▶ REQUIRED WORK:
Leave out the pictures and set down the rest of the listing below word for word.

BEGIN

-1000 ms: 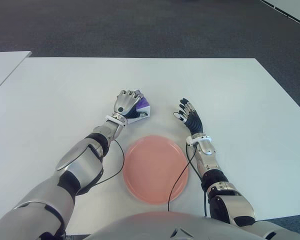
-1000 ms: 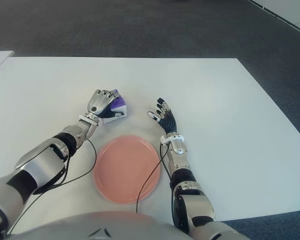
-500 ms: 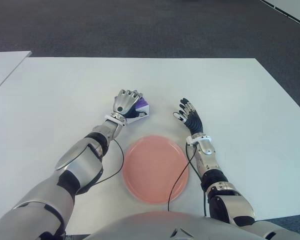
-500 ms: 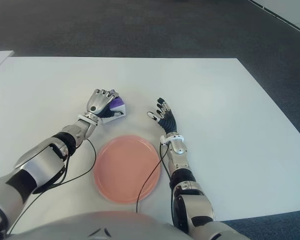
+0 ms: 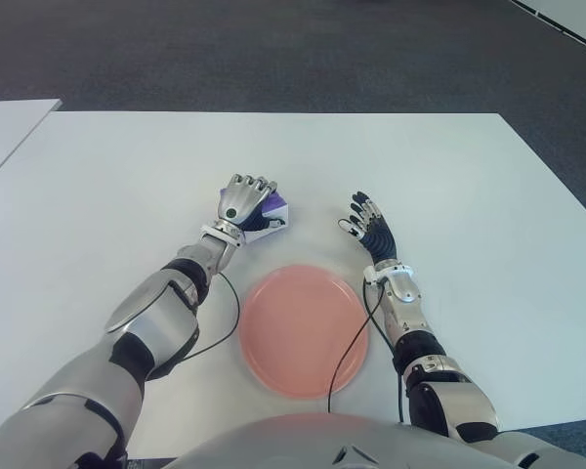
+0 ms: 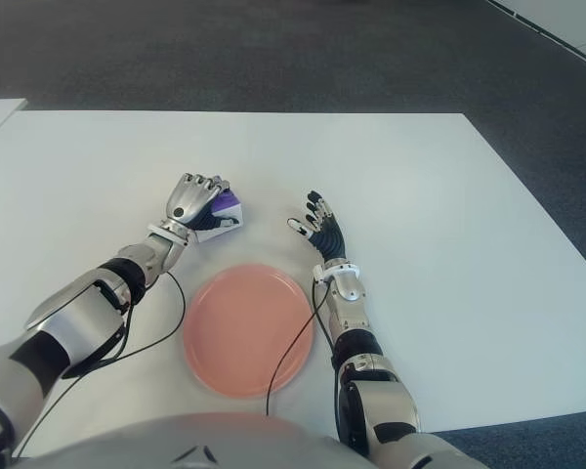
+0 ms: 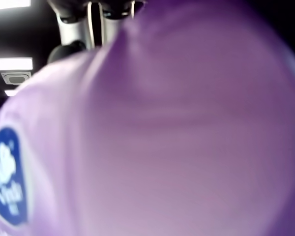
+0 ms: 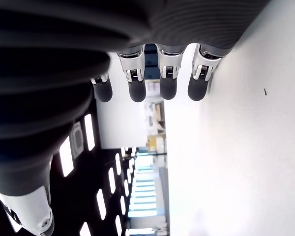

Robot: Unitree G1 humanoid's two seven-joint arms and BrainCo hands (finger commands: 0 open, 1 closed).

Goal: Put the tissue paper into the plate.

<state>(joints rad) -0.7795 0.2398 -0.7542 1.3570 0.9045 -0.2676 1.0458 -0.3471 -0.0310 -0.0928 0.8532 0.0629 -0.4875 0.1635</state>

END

▶ OUTPUT:
-1000 ms: 
-1000 ms: 
-500 ms: 
-500 ms: 
+0 ms: 
+0 ms: 
+0 ms: 
+0 ms: 

Robot: Unitree G1 humanoid's two seven-joint arms and BrainCo hands (finger commands: 0 open, 1 closed).

Goal: Put the tissue paper into the plate.

<state>(joints rad) -0.7795 0.2398 -0.7542 1.3570 0.9045 -0.2676 1.0458 -0.3471 -0.0310 -0.0928 0.8532 0.0629 -0.4875 0.1635</state>

The output is complete as shown.